Retype only what runs from the line that contains "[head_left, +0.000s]" through the last line of the listing below, both lines included.

--

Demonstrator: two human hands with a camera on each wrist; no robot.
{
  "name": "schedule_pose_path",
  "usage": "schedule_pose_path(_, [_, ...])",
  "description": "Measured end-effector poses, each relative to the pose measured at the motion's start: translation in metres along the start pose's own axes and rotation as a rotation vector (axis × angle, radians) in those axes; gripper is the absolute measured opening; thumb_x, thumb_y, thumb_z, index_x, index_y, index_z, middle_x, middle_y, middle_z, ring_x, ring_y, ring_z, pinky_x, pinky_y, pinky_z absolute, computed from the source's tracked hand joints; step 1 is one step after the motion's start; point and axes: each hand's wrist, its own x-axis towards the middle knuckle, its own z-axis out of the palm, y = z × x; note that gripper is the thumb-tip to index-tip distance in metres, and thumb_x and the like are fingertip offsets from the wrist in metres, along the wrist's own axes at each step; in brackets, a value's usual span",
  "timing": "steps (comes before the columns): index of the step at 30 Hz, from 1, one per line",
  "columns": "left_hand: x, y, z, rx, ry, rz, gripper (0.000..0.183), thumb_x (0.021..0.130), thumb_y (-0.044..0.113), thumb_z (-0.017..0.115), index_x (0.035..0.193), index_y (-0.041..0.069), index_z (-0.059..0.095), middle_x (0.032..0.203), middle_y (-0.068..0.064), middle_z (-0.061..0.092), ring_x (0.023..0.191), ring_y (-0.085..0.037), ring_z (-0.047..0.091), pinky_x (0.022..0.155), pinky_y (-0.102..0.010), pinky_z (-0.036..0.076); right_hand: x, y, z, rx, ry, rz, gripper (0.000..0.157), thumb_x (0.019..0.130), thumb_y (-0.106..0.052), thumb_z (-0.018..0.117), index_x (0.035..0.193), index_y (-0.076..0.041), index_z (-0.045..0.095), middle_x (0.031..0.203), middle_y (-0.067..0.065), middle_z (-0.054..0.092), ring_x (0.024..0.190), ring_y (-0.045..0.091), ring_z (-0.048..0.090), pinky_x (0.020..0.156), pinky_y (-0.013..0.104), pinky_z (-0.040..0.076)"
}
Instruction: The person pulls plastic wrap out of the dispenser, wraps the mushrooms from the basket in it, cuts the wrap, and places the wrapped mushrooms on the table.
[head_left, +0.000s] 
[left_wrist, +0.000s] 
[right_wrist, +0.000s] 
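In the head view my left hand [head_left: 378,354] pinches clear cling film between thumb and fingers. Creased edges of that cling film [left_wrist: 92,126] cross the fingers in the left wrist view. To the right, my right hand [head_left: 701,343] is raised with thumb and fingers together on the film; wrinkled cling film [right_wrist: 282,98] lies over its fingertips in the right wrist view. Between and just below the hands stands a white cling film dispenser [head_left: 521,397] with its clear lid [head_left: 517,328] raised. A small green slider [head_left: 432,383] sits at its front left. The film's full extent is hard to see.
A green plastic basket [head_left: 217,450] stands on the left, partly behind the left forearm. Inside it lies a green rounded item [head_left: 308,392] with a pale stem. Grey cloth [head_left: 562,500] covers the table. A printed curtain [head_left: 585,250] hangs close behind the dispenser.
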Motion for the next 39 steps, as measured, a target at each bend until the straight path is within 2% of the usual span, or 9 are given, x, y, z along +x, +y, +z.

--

WRITTEN SOLUTION =>
[head_left, +0.000s] 
[left_wrist, +0.000s] 
[right_wrist, +0.000s] 
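In the head view my left hand [head_left: 378,354] pinches clear cling film between thumb and fingers. Creased edges of that cling film [left_wrist: 92,126] cross the fingers in the left wrist view. To the right, my right hand [head_left: 701,343] is raised with thumb and fingers together on the film; wrinkled cling film [right_wrist: 282,98] lies over its fingertips in the right wrist view. Between and just below the hands stands a white cling film dispenser [head_left: 521,397] with its clear lid [head_left: 517,328] raised. A small green slider [head_left: 432,383] sits at its front left. The film's full extent is hard to see.
A green plastic basket [head_left: 217,450] stands on the left, partly behind the left forearm. Inside it lies a green rounded item [head_left: 308,392] with a pale stem. Grey cloth [head_left: 562,500] covers the table. A printed curtain [head_left: 585,250] hangs close behind the dispenser.
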Motion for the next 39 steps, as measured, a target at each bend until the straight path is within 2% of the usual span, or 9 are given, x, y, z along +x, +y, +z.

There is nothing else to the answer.